• Description of the task: Return the run of lines below that opens with the line containing "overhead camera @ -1" and closes with the line containing "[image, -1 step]", keeping each one exact.

[Records for this task]

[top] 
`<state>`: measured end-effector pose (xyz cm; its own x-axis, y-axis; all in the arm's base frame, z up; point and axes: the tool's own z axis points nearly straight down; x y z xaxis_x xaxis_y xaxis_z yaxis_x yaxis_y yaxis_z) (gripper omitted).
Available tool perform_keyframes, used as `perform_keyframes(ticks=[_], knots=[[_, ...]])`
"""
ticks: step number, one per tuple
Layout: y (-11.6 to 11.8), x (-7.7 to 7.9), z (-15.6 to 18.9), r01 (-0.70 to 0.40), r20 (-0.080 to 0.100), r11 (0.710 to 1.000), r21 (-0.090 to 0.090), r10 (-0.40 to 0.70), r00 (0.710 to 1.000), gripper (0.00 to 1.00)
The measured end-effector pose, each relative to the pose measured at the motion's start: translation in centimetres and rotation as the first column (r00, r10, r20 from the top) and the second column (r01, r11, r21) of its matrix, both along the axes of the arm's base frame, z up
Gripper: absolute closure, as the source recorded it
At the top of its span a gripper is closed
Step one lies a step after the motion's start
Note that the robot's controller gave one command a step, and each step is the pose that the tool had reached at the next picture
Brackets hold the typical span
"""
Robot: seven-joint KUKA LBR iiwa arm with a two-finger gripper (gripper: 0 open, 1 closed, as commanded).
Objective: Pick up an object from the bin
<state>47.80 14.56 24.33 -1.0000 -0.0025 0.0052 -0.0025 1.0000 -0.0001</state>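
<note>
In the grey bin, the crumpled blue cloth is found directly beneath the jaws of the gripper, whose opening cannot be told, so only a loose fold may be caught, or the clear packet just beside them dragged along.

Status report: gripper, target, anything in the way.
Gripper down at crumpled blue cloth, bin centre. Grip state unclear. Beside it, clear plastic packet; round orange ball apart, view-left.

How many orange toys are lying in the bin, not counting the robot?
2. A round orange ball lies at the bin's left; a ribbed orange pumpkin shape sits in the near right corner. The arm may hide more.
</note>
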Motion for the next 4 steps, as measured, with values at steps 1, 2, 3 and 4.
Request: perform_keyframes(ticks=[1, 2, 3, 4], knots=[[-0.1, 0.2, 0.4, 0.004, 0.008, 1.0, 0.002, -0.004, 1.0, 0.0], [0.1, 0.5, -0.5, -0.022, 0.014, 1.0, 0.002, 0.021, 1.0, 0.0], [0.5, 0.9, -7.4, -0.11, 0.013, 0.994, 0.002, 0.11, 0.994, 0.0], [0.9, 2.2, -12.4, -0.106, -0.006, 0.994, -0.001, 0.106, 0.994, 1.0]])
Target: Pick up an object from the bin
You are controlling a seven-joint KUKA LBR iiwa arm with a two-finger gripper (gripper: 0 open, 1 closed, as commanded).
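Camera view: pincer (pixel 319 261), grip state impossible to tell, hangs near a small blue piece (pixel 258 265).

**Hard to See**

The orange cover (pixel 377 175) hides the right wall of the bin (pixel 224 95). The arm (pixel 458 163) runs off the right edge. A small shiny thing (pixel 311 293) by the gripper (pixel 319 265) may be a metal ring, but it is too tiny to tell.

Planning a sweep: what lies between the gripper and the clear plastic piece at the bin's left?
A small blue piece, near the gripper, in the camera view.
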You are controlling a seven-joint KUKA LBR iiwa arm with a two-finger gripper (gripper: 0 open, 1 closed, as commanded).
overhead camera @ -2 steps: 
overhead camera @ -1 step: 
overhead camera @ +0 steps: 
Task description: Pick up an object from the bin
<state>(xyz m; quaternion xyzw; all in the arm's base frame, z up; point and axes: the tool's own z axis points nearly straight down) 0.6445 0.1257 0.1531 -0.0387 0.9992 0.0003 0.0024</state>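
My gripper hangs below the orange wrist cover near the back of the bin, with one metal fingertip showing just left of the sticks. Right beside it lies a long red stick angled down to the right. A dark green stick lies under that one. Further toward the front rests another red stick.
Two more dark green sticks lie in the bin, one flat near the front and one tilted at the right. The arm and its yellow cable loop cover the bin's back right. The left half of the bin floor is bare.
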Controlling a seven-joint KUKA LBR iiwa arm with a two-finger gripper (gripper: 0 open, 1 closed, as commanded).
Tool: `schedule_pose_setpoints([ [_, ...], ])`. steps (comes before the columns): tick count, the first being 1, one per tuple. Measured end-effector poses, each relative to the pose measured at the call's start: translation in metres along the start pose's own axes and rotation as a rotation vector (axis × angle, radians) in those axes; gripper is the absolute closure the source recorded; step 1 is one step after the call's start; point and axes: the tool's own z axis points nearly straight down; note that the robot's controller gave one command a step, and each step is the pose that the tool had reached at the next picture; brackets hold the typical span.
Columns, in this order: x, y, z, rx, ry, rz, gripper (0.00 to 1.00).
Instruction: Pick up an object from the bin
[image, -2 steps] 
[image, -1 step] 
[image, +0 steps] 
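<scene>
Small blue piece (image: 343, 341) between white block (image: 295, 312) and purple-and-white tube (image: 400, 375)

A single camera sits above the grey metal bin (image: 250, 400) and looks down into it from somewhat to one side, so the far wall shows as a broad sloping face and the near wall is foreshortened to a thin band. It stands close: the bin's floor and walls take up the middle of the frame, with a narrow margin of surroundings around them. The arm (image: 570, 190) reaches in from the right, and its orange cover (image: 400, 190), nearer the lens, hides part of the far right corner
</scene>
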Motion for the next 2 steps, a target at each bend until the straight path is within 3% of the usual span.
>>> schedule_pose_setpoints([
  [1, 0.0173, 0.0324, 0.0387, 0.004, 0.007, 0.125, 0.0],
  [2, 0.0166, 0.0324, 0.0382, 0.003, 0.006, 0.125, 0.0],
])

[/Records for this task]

• Exercise result:
overhead camera @ -1 step: 
overhead camera @ +0 steps: 
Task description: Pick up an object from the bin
<state>(xyz m; quaternion xyzw; all in the arm's base frame, z up; point and axes: the tool's own z axis points nearly straight down) 0.6445 0.1257 0.1531 -0.0387 0.9992 0.0003 0.0024</state>
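My gripper hangs below the orange wrist cover near the back of the bin, with one metal fingertip showing just left of the sticks. Right beside it lies a long red stick angled down to the right. A dark green stick lies under that one. Further toward the front rests another red stick.
Two more dark green sticks lie in the bin, one flat near the front and one tilted at the right. The arm and its yellow cable loop cover the bin's back right. The left half of the bin floor is bare.
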Controlling a seven-joint KUKA LBR iiwa arm with a two-finger gripper (gripper: 0 open, 1 closed, as commanded).
Tool: `schedule_pose_setpoints([ [_, ...], ])`. steps (comes before the columns): tick count, the first being 1, one per tuple. Measured end-effector poses, each relative to the pose measured at the call's start: translation in metres along the start pose's own axes and rotation as a rotation vector (axis × angle, radians) in those axes; gripper is the absolute closure the source recorded; step 1 is one step after the call's start; point and axes: the tool's own z axis points nearly straight down; note that the robot's controller gave one command a step, and each step is the pose that the tool had reached at the next picture; brackets hold the typical span.
Columns, in this order: x, y, z, rx, ry, rz, gripper (0.00 to 1.00).
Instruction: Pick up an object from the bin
[image, -2 steps] 
[image, -1 step] 

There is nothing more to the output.